DATA: Begin
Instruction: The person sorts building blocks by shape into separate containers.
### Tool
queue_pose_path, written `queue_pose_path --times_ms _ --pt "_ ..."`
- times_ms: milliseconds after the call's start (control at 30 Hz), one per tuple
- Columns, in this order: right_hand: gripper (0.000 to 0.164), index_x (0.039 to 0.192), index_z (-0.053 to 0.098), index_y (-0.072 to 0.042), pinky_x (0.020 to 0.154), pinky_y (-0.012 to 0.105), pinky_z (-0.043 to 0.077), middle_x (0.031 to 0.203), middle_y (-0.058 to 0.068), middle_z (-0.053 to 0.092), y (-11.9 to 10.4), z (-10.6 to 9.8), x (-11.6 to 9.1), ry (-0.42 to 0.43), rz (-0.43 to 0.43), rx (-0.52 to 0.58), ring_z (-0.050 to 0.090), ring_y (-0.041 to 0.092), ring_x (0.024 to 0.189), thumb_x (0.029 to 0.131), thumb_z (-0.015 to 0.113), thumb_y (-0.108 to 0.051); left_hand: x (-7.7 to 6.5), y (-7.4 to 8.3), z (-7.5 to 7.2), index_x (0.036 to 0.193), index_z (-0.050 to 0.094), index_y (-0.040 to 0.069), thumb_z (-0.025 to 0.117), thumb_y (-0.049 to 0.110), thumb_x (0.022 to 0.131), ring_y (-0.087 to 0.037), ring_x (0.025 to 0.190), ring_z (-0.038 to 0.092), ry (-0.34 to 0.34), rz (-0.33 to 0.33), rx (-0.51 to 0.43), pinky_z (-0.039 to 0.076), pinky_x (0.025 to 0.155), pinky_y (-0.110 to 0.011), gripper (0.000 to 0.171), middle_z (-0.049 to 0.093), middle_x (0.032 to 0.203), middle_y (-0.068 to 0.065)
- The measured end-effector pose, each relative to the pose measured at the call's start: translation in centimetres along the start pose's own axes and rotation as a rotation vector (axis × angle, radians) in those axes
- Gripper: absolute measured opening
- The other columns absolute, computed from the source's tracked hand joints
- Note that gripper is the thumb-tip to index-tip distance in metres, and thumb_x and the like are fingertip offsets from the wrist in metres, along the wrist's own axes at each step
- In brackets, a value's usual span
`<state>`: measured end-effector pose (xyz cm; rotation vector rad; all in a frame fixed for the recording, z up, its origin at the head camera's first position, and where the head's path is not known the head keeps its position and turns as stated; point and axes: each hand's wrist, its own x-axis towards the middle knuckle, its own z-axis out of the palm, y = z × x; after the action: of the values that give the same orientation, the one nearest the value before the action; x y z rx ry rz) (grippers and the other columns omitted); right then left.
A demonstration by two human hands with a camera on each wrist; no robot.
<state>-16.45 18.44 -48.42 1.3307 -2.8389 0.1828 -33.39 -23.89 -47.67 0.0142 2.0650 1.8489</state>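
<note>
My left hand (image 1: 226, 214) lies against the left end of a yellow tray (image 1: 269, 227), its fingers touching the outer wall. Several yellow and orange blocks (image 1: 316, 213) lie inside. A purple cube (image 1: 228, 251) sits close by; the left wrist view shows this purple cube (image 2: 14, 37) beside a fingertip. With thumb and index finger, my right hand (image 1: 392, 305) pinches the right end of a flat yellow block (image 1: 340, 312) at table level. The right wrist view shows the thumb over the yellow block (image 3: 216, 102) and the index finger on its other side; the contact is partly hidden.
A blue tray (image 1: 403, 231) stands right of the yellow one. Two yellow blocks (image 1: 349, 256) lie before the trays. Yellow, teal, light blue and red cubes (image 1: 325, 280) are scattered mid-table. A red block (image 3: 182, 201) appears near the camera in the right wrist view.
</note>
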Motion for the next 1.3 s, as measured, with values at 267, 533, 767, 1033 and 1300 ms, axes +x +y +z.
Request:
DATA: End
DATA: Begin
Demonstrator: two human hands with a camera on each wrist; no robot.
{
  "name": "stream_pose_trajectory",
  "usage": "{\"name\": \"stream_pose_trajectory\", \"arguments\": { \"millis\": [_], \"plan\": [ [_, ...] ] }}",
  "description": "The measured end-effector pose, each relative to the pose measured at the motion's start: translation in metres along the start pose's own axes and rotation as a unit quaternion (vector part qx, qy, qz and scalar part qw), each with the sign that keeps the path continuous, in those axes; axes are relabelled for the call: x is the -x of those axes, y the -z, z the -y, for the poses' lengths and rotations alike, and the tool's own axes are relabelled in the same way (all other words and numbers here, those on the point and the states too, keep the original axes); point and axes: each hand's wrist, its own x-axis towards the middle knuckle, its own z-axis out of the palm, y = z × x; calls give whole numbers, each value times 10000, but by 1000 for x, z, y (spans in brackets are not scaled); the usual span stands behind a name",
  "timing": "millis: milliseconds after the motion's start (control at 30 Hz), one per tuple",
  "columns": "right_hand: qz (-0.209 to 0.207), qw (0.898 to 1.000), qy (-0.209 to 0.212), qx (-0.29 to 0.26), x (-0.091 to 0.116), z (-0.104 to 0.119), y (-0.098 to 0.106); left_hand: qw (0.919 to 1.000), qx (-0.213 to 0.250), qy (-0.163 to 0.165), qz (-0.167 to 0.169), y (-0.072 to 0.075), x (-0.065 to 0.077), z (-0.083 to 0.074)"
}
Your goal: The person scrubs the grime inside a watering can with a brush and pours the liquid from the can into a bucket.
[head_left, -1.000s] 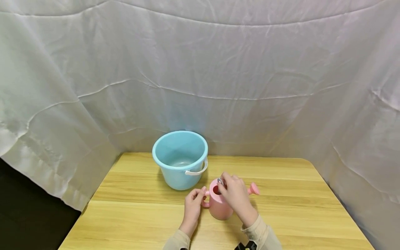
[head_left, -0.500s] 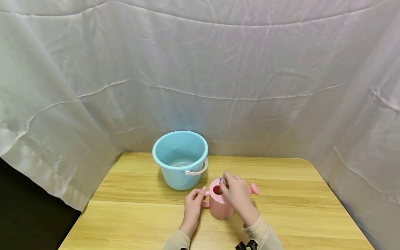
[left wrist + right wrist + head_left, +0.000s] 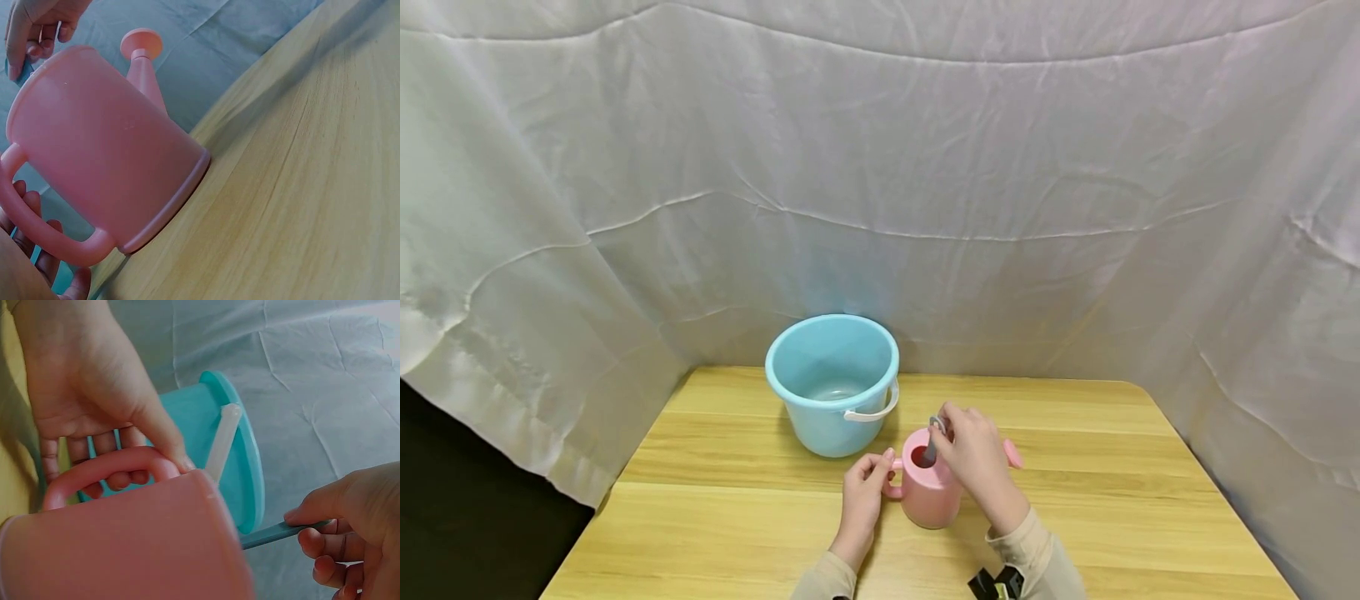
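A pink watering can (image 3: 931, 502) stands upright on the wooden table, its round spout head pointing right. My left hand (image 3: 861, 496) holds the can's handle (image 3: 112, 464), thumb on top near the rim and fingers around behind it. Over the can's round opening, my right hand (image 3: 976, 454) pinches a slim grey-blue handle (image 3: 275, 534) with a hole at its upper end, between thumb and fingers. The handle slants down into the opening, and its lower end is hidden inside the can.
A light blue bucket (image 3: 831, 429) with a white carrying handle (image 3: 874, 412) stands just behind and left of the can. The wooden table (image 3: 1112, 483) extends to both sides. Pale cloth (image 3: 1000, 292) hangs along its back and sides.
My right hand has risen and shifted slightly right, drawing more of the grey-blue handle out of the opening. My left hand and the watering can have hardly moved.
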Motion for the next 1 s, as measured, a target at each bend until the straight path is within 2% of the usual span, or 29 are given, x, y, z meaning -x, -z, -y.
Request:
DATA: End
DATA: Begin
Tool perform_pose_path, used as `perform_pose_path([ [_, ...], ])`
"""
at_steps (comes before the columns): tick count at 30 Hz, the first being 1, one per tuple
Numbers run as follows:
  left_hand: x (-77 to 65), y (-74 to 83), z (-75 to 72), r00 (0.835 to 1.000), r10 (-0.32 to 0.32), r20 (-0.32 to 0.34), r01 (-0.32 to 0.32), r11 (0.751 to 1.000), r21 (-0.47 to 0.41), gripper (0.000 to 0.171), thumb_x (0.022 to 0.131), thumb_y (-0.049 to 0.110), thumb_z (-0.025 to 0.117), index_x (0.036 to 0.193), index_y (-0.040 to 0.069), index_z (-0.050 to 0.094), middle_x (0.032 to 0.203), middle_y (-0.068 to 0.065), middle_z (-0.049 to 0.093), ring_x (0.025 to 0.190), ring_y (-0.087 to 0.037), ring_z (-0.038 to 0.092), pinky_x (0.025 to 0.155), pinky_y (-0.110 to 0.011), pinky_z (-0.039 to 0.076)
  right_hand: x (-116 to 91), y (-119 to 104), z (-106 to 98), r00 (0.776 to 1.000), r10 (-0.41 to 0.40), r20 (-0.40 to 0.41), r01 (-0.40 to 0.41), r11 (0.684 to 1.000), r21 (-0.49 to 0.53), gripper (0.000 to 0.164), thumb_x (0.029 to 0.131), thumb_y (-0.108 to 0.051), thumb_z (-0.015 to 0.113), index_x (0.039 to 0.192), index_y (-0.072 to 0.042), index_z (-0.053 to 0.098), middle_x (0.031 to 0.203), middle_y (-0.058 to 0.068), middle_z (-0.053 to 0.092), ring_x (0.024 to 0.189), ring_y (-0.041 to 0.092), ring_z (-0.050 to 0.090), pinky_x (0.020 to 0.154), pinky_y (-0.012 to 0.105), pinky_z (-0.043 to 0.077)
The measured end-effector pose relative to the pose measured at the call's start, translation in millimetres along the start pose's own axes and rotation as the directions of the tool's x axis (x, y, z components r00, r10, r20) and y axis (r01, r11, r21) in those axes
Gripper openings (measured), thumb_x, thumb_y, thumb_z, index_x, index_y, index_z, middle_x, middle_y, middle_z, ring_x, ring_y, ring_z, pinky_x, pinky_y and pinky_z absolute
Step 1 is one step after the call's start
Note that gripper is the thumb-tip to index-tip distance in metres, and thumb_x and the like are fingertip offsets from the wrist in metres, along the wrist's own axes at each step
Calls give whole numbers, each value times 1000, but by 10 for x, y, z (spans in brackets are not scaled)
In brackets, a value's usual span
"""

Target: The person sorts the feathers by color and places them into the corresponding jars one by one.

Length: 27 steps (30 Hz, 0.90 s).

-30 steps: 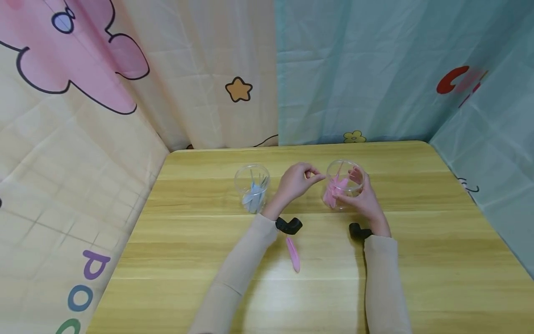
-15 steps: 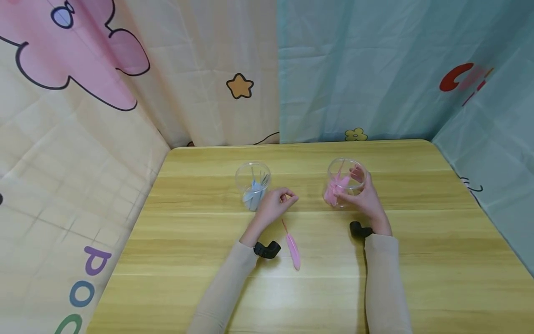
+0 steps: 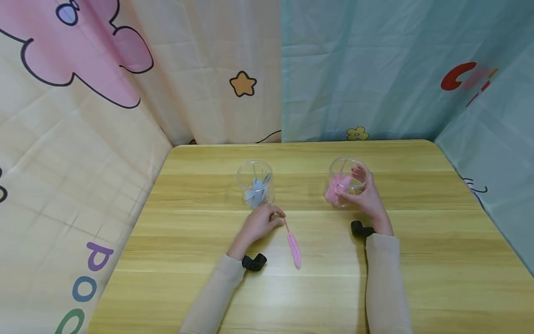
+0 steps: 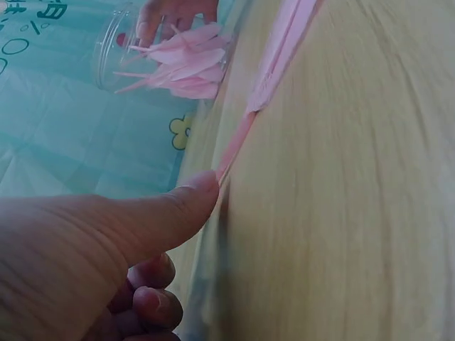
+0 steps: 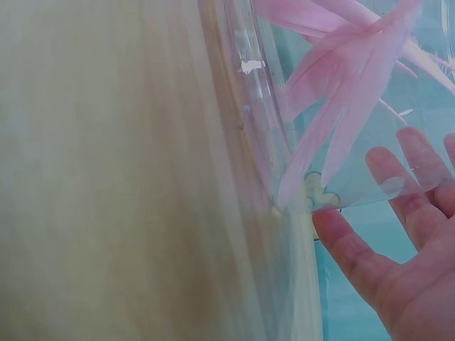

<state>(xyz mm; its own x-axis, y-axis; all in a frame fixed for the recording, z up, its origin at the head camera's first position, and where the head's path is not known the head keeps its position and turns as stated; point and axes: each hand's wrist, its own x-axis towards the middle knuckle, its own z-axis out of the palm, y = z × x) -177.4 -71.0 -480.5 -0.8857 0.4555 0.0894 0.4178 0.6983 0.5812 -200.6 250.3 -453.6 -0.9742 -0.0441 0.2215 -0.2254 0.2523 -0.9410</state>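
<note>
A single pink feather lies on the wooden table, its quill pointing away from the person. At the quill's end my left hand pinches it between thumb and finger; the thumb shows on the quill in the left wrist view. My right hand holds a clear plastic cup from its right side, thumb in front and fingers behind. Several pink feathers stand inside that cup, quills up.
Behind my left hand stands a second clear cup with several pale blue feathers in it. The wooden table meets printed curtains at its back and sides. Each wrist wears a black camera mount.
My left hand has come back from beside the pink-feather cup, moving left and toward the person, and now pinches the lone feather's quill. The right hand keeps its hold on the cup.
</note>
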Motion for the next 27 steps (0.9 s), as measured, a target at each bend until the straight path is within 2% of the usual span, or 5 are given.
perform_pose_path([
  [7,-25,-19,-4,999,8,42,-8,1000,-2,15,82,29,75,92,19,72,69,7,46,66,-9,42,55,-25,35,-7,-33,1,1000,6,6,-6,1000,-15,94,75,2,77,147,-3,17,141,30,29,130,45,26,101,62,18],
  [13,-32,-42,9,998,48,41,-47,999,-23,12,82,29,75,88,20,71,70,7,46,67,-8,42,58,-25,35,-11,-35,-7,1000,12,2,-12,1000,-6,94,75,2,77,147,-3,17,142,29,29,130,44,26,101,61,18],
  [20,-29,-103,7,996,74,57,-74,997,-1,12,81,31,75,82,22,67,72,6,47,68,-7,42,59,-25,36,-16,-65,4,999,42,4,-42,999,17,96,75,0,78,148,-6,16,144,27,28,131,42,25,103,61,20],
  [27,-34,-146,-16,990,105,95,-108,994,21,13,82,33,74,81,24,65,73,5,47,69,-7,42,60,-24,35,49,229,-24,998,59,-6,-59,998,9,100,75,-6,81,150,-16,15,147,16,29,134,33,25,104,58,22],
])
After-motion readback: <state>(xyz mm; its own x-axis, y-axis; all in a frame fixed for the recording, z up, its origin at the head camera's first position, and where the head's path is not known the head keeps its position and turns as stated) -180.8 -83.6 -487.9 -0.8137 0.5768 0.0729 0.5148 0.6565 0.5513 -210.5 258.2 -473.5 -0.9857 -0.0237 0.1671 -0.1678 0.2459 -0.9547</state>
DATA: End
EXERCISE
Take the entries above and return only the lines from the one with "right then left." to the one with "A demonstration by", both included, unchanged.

RESPONSE AREA
`<state>`: measured end-effector pose (xyz cm; rotation vector rad; all in a frame fixed for the recording, z up, its origin at the head camera's first position, and where the head's path is not known the head keeps its position and turns as stated; point and axes: each hand's wrist, its own x-axis towards the middle knuckle, its own z-axis out of the palm, y = z × x; after the action: of the values that give the same orientation, the one nearest the value before the action; x y z rx ry rz) (grippers and the other columns omitted); right then left.
A demonstration by two human hands with a camera on each wrist; no robot.

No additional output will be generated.